However, he had little time to think about the matter, before a shout went up like a menagerie ape, and their foppish rivals for the tarts’ attentions threw themselves towards a group of ragtag men near the bar. Several women screamed, tables were overturned as other patrons – all of them, Laurie belatedly noticed, ropey with muscle and covered in scars - shoved aside their hard drink and jostled into the fray, exposing thick fire axes, iron pipe, wooden planks riddled with nails, any thing to conceivably be used as a weapon.

“ _ For Mose’s blood!”  _ someone roared.

“ _ Plug the micks! Plug ‘em!” _

A wild axe blow split the communal barrel on the counter, and the foul smelling mix of beer and liquor splashed over the floorboards until the brawlers, distracted by the heat of combat, began slipping and falling into the amber colored lake, their grapple never halting for even a moment.

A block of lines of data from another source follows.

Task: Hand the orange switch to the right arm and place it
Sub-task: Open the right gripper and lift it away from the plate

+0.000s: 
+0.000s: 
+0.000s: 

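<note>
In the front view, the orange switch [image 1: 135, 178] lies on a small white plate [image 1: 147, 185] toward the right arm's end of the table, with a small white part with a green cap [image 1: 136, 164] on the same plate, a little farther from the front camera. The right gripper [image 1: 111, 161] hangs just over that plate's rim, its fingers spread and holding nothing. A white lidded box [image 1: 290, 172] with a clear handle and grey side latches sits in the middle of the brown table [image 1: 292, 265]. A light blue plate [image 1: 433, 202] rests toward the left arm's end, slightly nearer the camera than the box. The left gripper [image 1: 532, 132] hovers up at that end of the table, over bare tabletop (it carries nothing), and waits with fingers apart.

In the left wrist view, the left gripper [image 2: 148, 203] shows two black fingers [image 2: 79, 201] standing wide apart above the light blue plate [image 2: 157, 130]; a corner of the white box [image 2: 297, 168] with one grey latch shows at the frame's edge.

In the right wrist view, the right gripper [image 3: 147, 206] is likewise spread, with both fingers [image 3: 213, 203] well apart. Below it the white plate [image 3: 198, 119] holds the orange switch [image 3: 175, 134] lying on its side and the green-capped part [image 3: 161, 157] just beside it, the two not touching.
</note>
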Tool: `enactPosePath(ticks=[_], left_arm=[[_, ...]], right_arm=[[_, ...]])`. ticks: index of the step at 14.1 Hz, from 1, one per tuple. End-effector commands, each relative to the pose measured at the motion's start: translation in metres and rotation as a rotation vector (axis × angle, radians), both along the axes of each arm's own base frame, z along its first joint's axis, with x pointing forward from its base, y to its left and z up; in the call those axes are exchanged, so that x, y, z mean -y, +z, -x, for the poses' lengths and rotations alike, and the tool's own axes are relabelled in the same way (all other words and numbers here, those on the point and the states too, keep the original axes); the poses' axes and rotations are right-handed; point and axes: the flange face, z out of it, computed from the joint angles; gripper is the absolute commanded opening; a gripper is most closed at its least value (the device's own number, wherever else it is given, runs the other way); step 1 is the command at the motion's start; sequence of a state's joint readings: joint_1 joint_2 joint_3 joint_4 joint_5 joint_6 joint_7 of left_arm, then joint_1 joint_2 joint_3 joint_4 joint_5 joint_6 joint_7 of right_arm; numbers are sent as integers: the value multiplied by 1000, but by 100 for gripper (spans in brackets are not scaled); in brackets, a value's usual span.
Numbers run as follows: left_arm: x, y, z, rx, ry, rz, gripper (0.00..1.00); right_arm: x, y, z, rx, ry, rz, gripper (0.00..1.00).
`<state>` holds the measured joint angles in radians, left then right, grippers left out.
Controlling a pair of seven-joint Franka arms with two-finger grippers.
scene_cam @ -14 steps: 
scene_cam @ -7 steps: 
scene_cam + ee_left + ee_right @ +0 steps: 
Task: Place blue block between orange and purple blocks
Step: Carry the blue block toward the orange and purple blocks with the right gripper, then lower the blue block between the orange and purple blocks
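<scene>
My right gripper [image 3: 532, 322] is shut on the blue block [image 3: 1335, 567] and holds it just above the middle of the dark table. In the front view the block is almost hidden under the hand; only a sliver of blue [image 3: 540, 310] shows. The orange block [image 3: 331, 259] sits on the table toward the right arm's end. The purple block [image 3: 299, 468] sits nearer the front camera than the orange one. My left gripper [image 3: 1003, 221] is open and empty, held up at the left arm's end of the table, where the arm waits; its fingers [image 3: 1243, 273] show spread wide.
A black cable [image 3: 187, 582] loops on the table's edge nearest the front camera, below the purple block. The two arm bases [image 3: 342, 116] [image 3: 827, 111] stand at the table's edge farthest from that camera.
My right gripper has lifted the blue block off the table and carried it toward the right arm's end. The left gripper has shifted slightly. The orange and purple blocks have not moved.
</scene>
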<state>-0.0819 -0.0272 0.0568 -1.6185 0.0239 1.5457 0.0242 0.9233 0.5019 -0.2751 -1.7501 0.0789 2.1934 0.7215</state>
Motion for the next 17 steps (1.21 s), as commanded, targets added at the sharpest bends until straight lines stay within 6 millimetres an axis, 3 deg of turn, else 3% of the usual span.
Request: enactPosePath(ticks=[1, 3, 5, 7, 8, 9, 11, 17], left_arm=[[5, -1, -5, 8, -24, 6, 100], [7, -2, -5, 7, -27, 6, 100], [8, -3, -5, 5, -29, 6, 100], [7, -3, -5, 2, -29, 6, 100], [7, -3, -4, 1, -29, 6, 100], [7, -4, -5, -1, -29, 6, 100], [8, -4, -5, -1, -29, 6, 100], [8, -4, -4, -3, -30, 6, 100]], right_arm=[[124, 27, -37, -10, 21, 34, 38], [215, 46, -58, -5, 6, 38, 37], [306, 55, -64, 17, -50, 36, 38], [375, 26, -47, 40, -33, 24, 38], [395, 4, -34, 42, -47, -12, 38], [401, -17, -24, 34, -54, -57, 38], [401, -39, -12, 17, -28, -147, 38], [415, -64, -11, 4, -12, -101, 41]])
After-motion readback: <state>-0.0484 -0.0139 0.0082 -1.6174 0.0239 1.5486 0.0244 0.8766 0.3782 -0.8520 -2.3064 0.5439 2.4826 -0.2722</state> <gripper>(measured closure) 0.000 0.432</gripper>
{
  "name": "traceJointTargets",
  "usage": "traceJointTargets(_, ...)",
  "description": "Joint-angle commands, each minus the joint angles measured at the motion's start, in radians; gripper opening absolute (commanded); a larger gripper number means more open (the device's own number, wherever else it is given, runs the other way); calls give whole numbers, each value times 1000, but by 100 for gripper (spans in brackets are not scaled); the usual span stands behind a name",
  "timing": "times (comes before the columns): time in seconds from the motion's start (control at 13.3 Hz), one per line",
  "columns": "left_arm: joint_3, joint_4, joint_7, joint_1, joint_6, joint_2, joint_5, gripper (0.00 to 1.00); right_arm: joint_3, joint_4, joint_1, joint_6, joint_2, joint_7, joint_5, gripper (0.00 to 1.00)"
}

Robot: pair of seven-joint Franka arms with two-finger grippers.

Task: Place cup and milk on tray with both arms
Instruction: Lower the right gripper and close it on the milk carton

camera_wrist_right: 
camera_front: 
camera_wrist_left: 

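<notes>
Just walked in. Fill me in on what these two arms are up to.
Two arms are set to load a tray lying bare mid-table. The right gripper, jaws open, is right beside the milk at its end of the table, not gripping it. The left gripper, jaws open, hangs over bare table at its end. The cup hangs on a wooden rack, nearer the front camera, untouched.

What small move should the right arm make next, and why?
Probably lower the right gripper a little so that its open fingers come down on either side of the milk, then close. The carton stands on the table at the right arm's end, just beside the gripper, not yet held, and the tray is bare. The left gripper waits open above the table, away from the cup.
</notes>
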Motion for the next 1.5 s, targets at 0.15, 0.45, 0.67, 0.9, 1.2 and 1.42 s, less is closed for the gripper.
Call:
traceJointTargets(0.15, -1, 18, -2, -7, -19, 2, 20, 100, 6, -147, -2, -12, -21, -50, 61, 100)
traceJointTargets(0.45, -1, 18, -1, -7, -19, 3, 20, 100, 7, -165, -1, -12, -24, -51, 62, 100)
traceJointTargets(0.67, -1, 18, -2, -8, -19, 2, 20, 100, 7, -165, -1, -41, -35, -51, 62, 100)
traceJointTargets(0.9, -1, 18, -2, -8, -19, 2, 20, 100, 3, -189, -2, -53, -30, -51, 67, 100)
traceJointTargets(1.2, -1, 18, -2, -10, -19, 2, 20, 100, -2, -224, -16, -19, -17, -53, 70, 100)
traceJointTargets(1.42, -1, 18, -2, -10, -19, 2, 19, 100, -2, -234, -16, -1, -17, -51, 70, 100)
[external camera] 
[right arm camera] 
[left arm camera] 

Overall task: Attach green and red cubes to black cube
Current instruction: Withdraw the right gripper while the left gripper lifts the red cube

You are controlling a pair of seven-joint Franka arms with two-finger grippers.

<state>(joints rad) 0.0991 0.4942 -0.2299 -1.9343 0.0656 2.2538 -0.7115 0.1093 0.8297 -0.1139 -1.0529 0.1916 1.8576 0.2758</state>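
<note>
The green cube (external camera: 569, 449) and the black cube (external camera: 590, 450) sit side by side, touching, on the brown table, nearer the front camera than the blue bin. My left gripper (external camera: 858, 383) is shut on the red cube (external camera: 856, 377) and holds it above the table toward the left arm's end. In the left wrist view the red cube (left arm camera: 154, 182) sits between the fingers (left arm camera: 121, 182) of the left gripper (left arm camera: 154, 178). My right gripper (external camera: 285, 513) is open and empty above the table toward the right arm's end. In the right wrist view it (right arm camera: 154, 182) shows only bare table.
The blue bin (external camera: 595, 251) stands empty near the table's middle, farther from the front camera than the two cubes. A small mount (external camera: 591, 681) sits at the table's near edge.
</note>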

Soon blood joined the spilled drink, and like bulls on a field it seemed to madden them. A stringy-haired man with a grizzled beard, his striped shirt hanging loose from his trousers, hit the floor on his thick belly with an impressive crash, and in his rage at the indignity fixed both eyes on Fred as he cowered behind one of the many overturned tables. Bloodlust, it seemed, made the thug blind to friend, foe, or innocent, because he rose with a howl like one of the Viking berserkers in Jo’s so-loved novels, and lunged for Fred’s hapless form, a lead shovel raised overhead.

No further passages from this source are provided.